An important new resource for History, Citizenship and English teachers, based on interviews with former members of Britain’s Asian Youth Movements and fellow activists, explores how Asian communities across Britain successfully resisted racism and fascism in the 1970s and 1980s.
Produced as Part of the Second Generation Asians Resisting Racism Project, Kala Tara: a History of the Asian Youth Movements in Britain in the 1970s and 1980s has also been co-ordinated by Anandi Ramamurthy of the University of Central Lancashire. Over the last year, Anandi has collected oral testimonies from anti-racist activists who were involved in or worked with the Asian Youth Movements of the late 1970s and early 1980s. Extracts from twenty-two of these interviews, filmed and jointly edited by activist film-makers Migrant Media, have been chosen to explore a variety of historical themes. From the newly arrived children’s first impressions of Britain and their treatment at school to their foundation of various Asian Youth Movements as teenagers, the unprecedented success of the Bradford 12 campaign and the role of trade unionism in anti-racist activism, the interviews show how when communities come together they can defeat fascism on the streets and racism in the courts.
Named after the Bradford Asian Youth Movement’s magazine, Kala Tara (Black Star) presents the edited highlights of these interviews, both in film form (available as a CD Rom or streamed online), and transcribed in a thirty-page booklet. Accompanying these sources is a thirteen-page teaching pack aimed at teachers of History, English and Citizenship at Key Stages 1 to 4, which contains additional supporting historical documents, a timeline and various suggested lesson plans. By drawing links with the history of colonialism and exploring the difference between prejudice, racism and institutionalised racism the teaching pack contextualises and complements the interviews.

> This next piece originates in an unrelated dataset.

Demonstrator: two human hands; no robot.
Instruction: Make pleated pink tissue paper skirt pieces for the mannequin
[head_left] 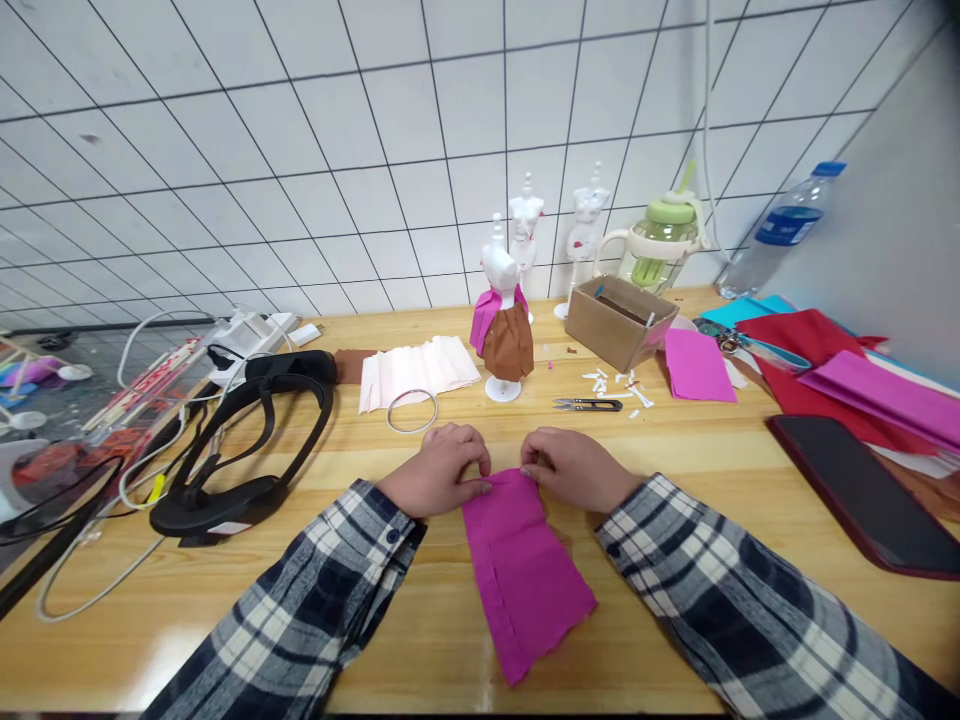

It is the CD Rom of videotaped interviews interspersed with photographs of early Asian settlers in Britain that really brings the subjects to life. Watching the silent tears roll down the cheeks of an otherwise defiant Anwar Ditta, as she recalls the traumatic experience of the Home Office refusing to let her children join her in Britain, gives a human face to the suffering caused by the racism of successive governments’ immigration policies. The articulacy, thoughtfulness and wry humour of many of the other interviewees gives the lie to the police’s portrayal of the young men who joined the Asian Youth Movements as merely teenage trouble-seekers. And the testimonials about how the majority-White jury in the Bradford 12 case was persuaded that the only recourse the Asian community could take, in the face of an onslaught by the National Front facilitated by the indifference to their plight of the police, was to organise in self-defence, is a stirringly inspirational example of a community successfully standing up for itself.
Some of the testimonies included in Kala Tara, particularly the final section ‘Reflections’, may be a little too incendiary for some teachers. And although the CD Rom is very professionally put together and superbly edited, the booklet of transcripts needs a little more work to smooth out various errors. (For example the weblink to the teaching resource given on page three does not work – try instead www.tandana.org – and Frantz Fanon’s name is mis-spelled on page thirty.) These gripes aside, Kala Tara is a unique and important educational resource that allows children to access the truth about an overlooked and misrepresented part of recent British history, from which there is a huge amount they could learn.